* _What needs to be done_
From the records below, transcribe only the lines running from the one with "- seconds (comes" through the one with "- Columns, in". Keep both of those end lines.

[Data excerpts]
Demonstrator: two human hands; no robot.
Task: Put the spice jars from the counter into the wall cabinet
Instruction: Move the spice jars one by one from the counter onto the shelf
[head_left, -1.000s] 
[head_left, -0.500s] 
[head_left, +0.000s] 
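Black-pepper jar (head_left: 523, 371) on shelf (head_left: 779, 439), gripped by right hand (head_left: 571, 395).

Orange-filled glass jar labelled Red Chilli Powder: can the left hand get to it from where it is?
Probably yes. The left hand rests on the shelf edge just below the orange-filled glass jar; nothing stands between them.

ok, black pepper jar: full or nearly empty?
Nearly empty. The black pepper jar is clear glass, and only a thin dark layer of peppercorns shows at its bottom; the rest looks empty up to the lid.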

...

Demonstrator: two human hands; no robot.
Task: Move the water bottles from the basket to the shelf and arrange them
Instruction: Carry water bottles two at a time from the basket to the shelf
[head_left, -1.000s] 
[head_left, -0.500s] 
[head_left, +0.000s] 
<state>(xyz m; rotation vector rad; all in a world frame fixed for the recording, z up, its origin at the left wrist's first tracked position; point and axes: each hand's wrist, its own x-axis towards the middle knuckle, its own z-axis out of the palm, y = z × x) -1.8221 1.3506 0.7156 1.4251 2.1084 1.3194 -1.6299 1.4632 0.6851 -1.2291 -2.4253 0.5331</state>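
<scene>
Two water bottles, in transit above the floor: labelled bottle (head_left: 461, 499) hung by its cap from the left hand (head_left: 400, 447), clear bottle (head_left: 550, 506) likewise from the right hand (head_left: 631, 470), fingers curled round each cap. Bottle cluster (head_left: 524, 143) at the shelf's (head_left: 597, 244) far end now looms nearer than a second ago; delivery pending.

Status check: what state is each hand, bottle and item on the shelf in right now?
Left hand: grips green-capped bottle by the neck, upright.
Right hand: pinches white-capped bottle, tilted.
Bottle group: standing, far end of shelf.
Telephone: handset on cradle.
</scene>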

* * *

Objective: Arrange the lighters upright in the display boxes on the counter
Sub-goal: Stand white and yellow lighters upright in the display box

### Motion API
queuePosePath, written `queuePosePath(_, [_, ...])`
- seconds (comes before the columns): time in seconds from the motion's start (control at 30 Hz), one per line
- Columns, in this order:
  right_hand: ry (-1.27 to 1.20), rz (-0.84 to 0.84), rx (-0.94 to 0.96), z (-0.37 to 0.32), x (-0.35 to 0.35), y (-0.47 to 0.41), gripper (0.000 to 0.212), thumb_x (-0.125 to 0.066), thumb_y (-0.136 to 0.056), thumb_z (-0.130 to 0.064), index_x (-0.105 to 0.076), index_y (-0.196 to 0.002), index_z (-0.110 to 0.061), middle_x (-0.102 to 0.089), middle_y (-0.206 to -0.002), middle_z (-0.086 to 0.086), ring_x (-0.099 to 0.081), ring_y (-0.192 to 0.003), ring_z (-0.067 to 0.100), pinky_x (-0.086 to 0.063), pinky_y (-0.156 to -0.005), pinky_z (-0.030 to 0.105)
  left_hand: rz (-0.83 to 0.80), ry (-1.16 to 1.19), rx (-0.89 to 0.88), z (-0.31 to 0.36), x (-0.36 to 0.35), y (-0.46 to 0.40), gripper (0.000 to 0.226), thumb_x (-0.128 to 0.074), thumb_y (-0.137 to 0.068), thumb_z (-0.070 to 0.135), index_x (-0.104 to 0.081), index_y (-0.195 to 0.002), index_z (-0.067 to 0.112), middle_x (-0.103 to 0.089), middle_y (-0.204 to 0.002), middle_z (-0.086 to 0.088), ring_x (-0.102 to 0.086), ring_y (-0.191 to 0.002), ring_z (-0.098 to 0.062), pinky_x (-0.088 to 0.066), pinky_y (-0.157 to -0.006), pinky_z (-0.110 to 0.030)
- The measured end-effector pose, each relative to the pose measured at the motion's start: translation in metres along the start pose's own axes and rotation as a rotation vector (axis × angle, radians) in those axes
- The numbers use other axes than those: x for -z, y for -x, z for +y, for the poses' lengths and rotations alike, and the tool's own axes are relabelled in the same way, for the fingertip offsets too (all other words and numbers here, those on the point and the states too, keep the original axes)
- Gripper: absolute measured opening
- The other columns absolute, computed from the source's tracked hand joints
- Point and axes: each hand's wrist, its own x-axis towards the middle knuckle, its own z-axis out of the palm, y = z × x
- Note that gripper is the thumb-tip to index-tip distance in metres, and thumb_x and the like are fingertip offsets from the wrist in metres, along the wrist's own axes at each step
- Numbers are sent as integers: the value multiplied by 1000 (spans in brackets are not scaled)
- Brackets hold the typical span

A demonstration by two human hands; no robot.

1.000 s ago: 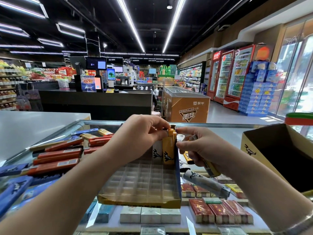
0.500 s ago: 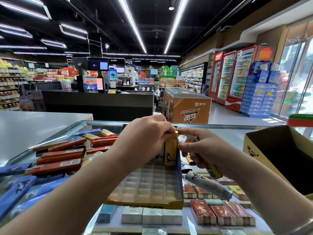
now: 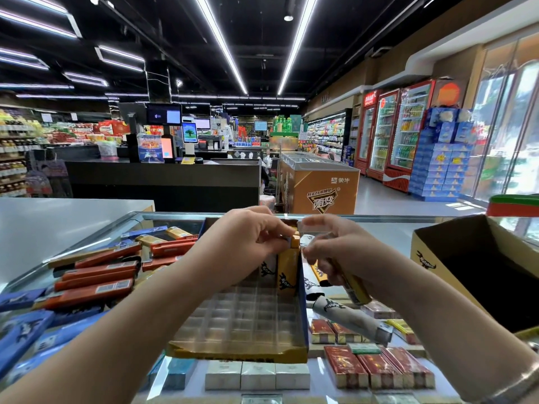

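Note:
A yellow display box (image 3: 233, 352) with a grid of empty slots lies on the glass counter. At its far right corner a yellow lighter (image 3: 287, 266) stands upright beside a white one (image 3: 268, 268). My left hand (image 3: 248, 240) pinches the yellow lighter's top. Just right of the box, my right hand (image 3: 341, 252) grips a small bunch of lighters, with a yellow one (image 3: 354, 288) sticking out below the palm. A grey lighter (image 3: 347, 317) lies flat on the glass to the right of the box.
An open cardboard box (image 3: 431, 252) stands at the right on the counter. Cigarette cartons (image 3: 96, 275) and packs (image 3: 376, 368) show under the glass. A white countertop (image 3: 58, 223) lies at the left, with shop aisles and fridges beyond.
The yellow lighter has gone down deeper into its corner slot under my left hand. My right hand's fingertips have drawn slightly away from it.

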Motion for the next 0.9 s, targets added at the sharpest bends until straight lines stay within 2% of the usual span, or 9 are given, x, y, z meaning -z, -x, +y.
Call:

* _Reply_
- seconds (comes before the columns): time in seconds from the motion's start (control at 30 Hz), one per line
- Columns, in this order:

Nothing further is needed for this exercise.